La mort dans l’art
Il y a un an, la soirée des César tournait au psychodrame politique avec le sacre de Roman Polanski et la sortie outrée d’Adèle Haenel. Heureuse époque, où la pseudo-grande famille du cinéma pouvait encore s’offrir le luxe d’imploser sans masque sous nos yeux. Car douze mois de mesures antiCovid plus tard, ce 12 mars, la fête du septième art risque plutôt d’être comme une de ces veillées funèbres où, devant un buffet trop maigre, on échange quelques blagues désespérées avec des rires nerveux. A moins qu’elle ne vire à la manifestation spontanée ? Le monde de la culture, une des principales victimes collatérales de la lutte contre la pandémie, est chaque jour plus furieux contre sa ministre, Roselyne Bachelot, et les décisions de l’Elysée. Voilà un an que la création est classée « non essentielle » au pays de Molière, des frères Lumière et de Blanche Gardin. Voilà cent vingt jours que, contrairement à ce qui se passe en Espagne par exemple, les cinémas, les musées, les théâtres, les salles de concerts sont de nouveau fermés.
N’y a-t-il pas d’alternative au tout ou rien? Pourquoi ne pas au moins ouvrir certains lieux culturels aux scolaires, qui passent déjà leurs journées serrés les uns contre les autres? Personne, chez les professionnels du secteur, ne minimise les dangers de l’épidémie ni les contraintes sanitaires. Fin janvier, une pétition signée dans « le Monde » par Carla BruniSarkozy et Stéphane Bern plaidait pour la réouverture des musées, « sans doute les lieux où les interactions humaines et les risques de contamination sont les moins avérés ». Et début mars, 800 personnalités du cinéma, parmi lesquelles Julie Gayet, Jacques Audiard et Pierre Niney, écrivaient au président Macron pour exiger qu’on rallume les « 5 913 écrans des 2046 cinémas de France», en citant notamment une étude de l’Institut Hermann-Rietschel (université de Berlin) pour qui « les salles de cinéma sont deux fois plus sûres que les supermarchés et trois fois plus sûres que les voyages en train ».
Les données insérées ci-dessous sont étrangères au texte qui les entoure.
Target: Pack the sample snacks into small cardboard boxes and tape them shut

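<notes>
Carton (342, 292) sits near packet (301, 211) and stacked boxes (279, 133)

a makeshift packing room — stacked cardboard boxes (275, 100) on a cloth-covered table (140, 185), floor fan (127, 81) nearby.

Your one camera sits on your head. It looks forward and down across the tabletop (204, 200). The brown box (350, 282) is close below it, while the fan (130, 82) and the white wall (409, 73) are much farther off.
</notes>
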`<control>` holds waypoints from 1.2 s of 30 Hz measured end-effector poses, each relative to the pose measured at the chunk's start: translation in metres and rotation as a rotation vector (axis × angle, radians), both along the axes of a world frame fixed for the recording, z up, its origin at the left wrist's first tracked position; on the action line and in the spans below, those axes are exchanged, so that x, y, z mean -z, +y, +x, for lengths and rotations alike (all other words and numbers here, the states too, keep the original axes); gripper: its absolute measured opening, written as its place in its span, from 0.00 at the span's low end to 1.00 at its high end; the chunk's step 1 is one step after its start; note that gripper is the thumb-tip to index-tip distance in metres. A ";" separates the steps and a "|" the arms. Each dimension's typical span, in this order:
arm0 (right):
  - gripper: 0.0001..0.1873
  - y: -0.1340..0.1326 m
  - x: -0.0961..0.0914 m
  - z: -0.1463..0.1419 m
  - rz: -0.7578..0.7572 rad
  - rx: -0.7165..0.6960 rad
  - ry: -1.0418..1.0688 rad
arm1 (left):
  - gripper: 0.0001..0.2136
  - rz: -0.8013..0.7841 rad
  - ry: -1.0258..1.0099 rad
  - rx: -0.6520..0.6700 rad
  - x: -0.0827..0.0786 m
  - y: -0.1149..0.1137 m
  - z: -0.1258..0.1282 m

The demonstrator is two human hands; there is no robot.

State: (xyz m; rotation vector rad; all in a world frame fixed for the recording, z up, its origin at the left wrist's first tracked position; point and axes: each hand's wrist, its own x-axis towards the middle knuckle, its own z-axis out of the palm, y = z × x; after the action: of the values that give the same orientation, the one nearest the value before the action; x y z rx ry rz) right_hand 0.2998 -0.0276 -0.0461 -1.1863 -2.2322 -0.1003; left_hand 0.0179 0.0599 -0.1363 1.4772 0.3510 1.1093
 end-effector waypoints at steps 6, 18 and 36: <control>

Malgré les aides financières accordées aux intermittents, cette gestion de la crise aura des conséquences à long terme. Aujourd’hui, 400 films, dont au moins 150 français, attendent sur les étagères des distributeurs, comme trois d’entre eux l’expliquent avec colère dans nos pages (lire p. 76). Et Marina Foïs, à qui l’on souhaite bien du courage pour animer la cérémonie des César 2021, a résumé le sentiment général dans « TéléObs » : « Quand le gouvernement dit qu’il n’a pas d’autre choix que de fermer les lieux culturels, c’est à la fois faux et méprisant. Laisser les écoles ouvertes est un choix politique. Interdire les musées, les cinémas et les salles de concerts en est un autre. »
Que les choses soient claires. Ce n’est pas seulement pour les artistes que ce choix politique est dramatique. C’est pour nous tous, individuellement et collectivement. Pour notre temps de cerveau disponible. Pour notre avenir, qui s’invente aussi en se nourrissant des forces de l’imaginaire. Pour notre sens de la nuance et de la complexité, si souvent mis à mal par les pensées binaires. Depuis que nos existences ressemblent à un film d’anticipation bâclé sur un scénario absurde, mou et répétitif, nous avons plus que jamais besoin de sortir de nous-mêmes, de nous confronter à d’autres représentations du monde et d’autres vies que les nôtres pour attraper, de temps en temps, un supplément d’âme. Non, il ne s’agit pas uniquement de défendre une corporation de saltimbanques sinistrés, mais de soutenir une activité essentielle. « L’art, disait le plasticien Robert Filliou, est ce qui rend la vie plus intéressante que l’art. » A défaut de changer la vie, le gouvernement pourrait peut-être chercher à la rendre plus intéressante.